Mark Foster and a loping piece of fast Hillbilly, “My Baby Doll” – I don’t even know the original label. It could be from ’56 or ’57. ** See NOTE down the page. Then Robbie Shawn, accompanied by Wynn Stewart (1958?) on the Linde-Jo label for “It’s Time For me To Go” – I suspect the presence of steel guitar virtuoso Ralph Mooney. Now on the Joplin label, and the unknown Sammie Lee, for the very nice mid-tempo “Oklahoma Blond Headed Gal“, complete with rural vocal, fiddle and steel.
Unto “regular” finds, for The Drifter on the Maid label, out of Columbia, Tennessee (vocal Tommy Moreland). These Tennessee Drifters are not to be confused with earlier ones on Dot (with Big Jeff or George Toon). I know Moreland had other records, but could not find more information, or didn’t care to take time to it. Very fine mid-tempo Rockabilly, heavy echoey lead guitar.
The career of the Sons of the Pioneers goes back to early ’30s and they had big hits throughout until the ’60s, most well known being “Cool Water” (also done by Hank Williams). Here I’ve chosen their spirited rendition (April 1952) of the Billy Strange‘s original “Diesel Smoke, Dangerous Curves“.
Finally, the prolific Mac Odell, a native from Alabama, and his “Penicillin” on King. Fast vocal, one wonders how he came to sing that fast without stuttering!
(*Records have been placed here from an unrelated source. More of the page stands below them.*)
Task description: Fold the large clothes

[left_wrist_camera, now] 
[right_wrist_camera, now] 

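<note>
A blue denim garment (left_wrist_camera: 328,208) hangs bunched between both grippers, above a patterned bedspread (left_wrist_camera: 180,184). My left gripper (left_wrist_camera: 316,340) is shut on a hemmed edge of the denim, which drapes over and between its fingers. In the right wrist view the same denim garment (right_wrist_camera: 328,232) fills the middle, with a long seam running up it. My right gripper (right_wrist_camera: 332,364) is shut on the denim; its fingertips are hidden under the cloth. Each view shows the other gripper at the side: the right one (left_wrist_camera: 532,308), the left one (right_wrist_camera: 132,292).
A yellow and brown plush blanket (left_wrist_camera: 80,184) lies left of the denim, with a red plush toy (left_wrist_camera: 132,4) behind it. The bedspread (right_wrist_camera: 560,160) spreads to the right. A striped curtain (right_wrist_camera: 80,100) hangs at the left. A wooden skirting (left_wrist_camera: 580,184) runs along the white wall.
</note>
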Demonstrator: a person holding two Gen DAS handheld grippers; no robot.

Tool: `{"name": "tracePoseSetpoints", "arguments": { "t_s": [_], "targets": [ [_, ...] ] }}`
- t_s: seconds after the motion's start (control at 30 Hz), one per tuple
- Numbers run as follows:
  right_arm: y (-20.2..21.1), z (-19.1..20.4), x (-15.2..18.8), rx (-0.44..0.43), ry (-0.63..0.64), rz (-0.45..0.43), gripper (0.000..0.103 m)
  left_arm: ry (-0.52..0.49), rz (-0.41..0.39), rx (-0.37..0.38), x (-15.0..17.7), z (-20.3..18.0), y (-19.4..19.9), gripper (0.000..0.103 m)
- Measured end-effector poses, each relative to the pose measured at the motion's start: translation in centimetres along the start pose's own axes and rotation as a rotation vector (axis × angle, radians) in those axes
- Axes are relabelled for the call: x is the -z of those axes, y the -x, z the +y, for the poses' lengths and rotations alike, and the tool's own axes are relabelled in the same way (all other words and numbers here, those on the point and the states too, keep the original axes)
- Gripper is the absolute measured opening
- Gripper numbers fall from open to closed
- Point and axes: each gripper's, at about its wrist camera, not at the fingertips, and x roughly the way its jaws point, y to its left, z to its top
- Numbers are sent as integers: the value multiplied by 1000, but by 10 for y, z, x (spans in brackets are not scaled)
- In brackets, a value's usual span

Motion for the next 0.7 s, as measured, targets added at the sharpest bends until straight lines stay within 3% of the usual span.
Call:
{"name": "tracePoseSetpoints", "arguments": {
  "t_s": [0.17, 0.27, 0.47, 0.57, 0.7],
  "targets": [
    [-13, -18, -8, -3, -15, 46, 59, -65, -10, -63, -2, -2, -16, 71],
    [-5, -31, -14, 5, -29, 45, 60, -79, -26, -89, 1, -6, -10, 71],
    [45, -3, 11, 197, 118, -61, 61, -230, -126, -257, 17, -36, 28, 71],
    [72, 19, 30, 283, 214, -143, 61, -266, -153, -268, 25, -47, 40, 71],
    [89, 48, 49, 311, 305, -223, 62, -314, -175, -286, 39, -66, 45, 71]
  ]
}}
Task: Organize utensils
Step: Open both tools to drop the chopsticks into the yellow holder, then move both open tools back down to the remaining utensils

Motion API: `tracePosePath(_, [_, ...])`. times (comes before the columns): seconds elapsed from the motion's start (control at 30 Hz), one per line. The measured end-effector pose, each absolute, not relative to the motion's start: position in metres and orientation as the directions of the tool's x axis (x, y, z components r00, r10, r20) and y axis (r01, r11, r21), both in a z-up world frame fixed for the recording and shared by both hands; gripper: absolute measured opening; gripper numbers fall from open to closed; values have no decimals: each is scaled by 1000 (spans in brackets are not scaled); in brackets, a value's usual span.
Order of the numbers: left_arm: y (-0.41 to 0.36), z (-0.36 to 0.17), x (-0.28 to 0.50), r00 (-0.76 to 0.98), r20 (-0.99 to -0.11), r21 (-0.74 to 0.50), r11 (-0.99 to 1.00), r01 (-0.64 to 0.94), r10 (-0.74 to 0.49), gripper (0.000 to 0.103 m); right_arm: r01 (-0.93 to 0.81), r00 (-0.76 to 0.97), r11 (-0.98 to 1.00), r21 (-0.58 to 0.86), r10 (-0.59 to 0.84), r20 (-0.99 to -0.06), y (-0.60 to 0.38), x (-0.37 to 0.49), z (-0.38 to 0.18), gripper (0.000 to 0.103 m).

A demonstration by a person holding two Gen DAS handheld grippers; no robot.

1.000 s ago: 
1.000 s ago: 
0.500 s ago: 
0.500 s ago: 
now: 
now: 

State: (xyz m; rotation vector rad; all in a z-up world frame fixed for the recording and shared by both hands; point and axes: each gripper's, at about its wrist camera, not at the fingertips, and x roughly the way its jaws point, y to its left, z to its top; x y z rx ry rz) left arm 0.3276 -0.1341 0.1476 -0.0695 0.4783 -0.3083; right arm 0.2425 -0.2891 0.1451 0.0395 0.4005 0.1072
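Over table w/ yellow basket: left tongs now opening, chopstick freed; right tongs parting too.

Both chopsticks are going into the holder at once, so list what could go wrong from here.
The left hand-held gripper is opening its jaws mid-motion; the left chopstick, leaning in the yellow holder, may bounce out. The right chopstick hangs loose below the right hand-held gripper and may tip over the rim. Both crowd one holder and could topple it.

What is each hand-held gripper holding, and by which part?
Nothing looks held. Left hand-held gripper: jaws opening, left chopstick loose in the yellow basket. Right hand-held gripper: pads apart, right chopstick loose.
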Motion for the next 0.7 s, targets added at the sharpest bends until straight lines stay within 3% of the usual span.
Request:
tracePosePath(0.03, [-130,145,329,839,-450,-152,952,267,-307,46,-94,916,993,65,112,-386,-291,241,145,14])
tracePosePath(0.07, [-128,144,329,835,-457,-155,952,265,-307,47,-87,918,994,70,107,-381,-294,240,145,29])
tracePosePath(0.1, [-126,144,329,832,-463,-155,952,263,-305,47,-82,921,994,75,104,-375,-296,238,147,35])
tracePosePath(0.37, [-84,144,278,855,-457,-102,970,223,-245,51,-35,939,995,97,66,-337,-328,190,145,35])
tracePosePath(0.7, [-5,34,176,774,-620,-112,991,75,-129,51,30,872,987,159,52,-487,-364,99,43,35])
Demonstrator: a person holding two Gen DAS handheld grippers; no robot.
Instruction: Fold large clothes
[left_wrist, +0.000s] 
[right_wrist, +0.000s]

NOTE about “Mark Foster” (first selection). A visitor whose great pseudonym “Drunken Hobo” from England hides a fine listener and connoisseur of Hillbilly Bop advises me the tracks “My Baby Doll” is actually by CLIFF WALDON & His Westernairs. Label: Mark 107. The label do come from Utica, NY. I finally found it: Waldon was apparently from Oklahoma and had “Indian Gal” twice, first on Stardale, second on Mark. Listen to this track: it has 5 solos! 2 by the steel player, 2 by the fiddler, and even the bass player has his own. No electric lead guitar audible. And a lovely happy voice by Waldon. Thanks again, Dean!